7. Procedimiento de acuerdo con una de las reivindicaciones precedentes, en donde el ARNg o la secuencia que codifica para ARNg o la nucleasa CRISPR, preferiblemente una nucleasa Cas o una nucleasa Cpf1, o el fragmento catalíticamente activo de ella o la secuencia que codifica la nucleasa CRISPR o la secuencia que codifica el fragmento catalíticamente activo de ella o el dominio efector o la secuencia que codifica el dominio efector, comprenden adicionalmente una secuencia de localización elegida de entre una secuencia de localización de núcleo, una secuencia de localización de plástido, preferiblemente una secuencia de localización de mitocondrias y una secuencia de localización de cloroplastos.

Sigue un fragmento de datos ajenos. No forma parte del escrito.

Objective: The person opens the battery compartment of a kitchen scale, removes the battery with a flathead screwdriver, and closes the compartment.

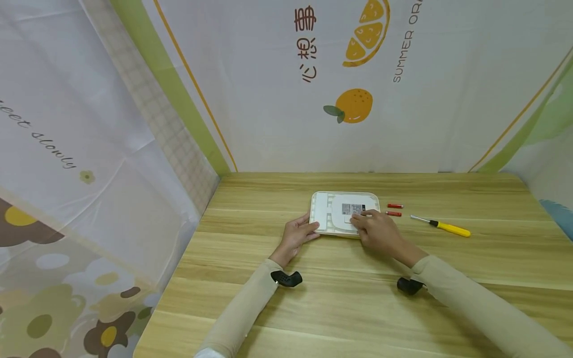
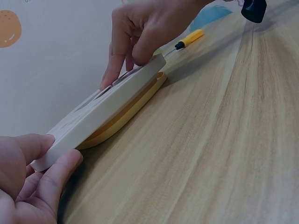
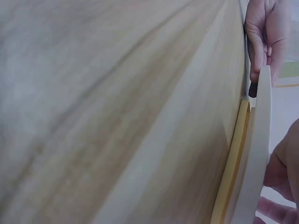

8. Procedimiento de acuerdo con una de las reivindicaciones precedentes, en donde adicionalmente se introduce un inhibidor del mecanismo de reparación endógeno de unión terminal no homóloga (NHEJ) en la estructura vegetal objetivo.

9. Procedimiento de acuerdo con una de las reivindicaciones precedentes, en donde el híbrido recombinante es elegido de entre SEQ ID NOs: 23 y 24, así como secuencias con por lo menos 66 %, 67 %, 68 %, 69 %, 70 %, 71 %, 72 %, 73 %, 74 %, 75 %, 76 %, 77 %, 78 %, 79 %, 80 %, 81 %, 82 %, 83 %, 84 %, 85 %, 86 %, 87 %, 88 %, 89 %,90 %, 91 %, 92 %, 93 %, 94 %, 95 %, 96 %, 97 %, 98 % o 99 % de homología de secuencia respecto a estas secuencias.